UBSan failing on expensive test(s)

Git development
 help / color / mirror / Atom feed

* UBSan failing on expensive test(s)
@ 2026-05-15 23:43 Junio C Hamano
  2026-05-16  2:13 ` Jeff King
  0 siblings, 1 reply; 4+ messages in thread
From: Junio C Hamano @ 2026-05-15 23:43 UTC (permalink / raw)
  To: git

This started happening on 'next' that runs EXPENSIVE tests thanks to
Dscho's recent updates to enable them in CI.

https://github.com/git/git/actions/runs/25896439353/job/76110441841#step:10:2172

It claims that """

    commit.c:1574:6: runtime error: signed integer overflow:
    -2147483648 - 1 cannot be represented in type 'int'

""".

Another is related in the sense that it used to be hidden behind
EXPENSIVE prerequisite, but is probably unrelated.
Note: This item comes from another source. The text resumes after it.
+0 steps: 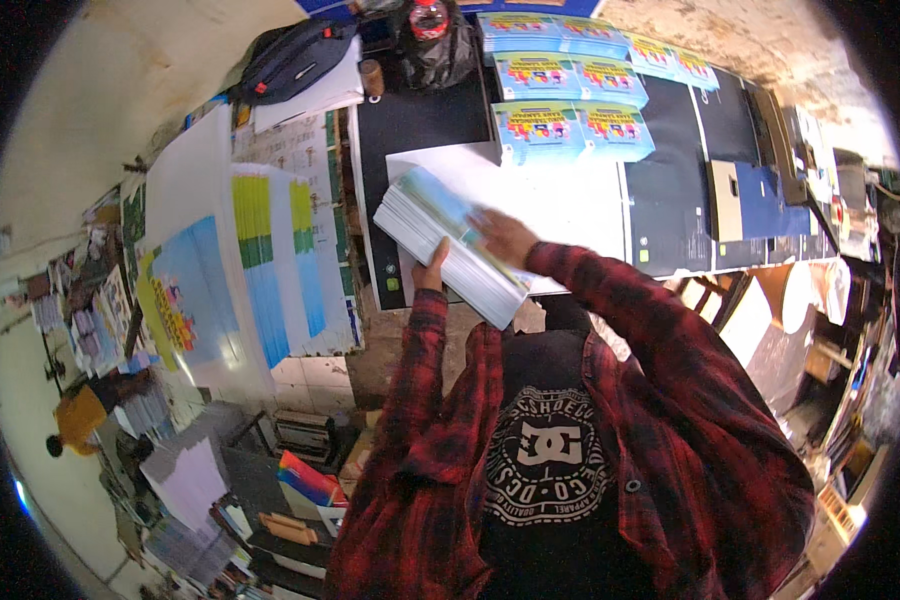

https://github.com/git/git/actions/runs/25896439353/job/76110441842#step:10:156


^ permalink raw reply	[flat|nested] 4+ messages in thread

* Re: UBSan failing on expensive test(s)
  2026-05-15 23:43 UBSan failing on expensive test(s) Junio C Hamano
@ 2026-05-16  2:13 ` Jeff King
  2026-05-16  2:16   ` [PATCH 1/2] apply: plug leak on "patch too large" error Jeff King
  2026-05-16  2:23   ` [PATCH 2/2] commit: handle large commit messages in utf8 verification Jeff King
  0 siblings, 2 replies; 4+ messages in thread
From: Jeff King @ 2026-05-16  2:13 UTC (permalink / raw)
  To: Junio C Hamano; +Cc: git

On Sat, May 16, 2026 at 08:43:07AM +0900, Junio C Hamano wrote:

> This started happening on 'next' that runs EXPENSIVE tests thanks to
> Dscho's recent updates to enable them in CI.
> 
> https://github.com/git/git/actions/runs/25896439353/job/76110441841#step:10:2172
> 
> It claims that """
> 
>     commit.c:1574:6: runtime error: signed integer overflow:
>     -2147483648 - 1 cannot be represented in type 'int'
> 
> """.
> 
> Another is related in the sense that it used to be hidden behind
> EXPENSIVE prerequisite, but is probably unrelated.
> 
> https://github.com/git/git/actions/runs/25896439353/job/76110441842#step:10:156

These patches should fix both.

  [1/2]: apply: plug leak on "patch too large" error
  [2/2]: commit: handle large commit messages in utf8 verification

 apply.c  |  6 ++++--
 commit.c | 31 +++++++++++++++----------------
 2 files changed, 19 insertions(+), 18 deletions(-)

-Peff

^ permalink raw reply	[flat|nested] 4+ messages in thread

* [PATCH 1/2] apply: plug leak on "patch too large" error
  2026-05-16  2:13 ` Jeff King
@ 2026-05-16  2:16   ` Jeff King
  2026-05-16  2:23   ` [PATCH 2/2] commit: handle large commit messages in utf8 verification Jeff King
  1 sibling, 0 replies; 4+ messages in thread
From: Jeff King @ 2026-05-16  2:16 UTC (permalink / raw)
  To: Junio C Hamano; +Cc: git

In apply_patch(), we return immediately if read_patch_file() returns an
error. Traditionally this was OK, since an error from strbuf_read()
would restore the strbuf to its unallocated state.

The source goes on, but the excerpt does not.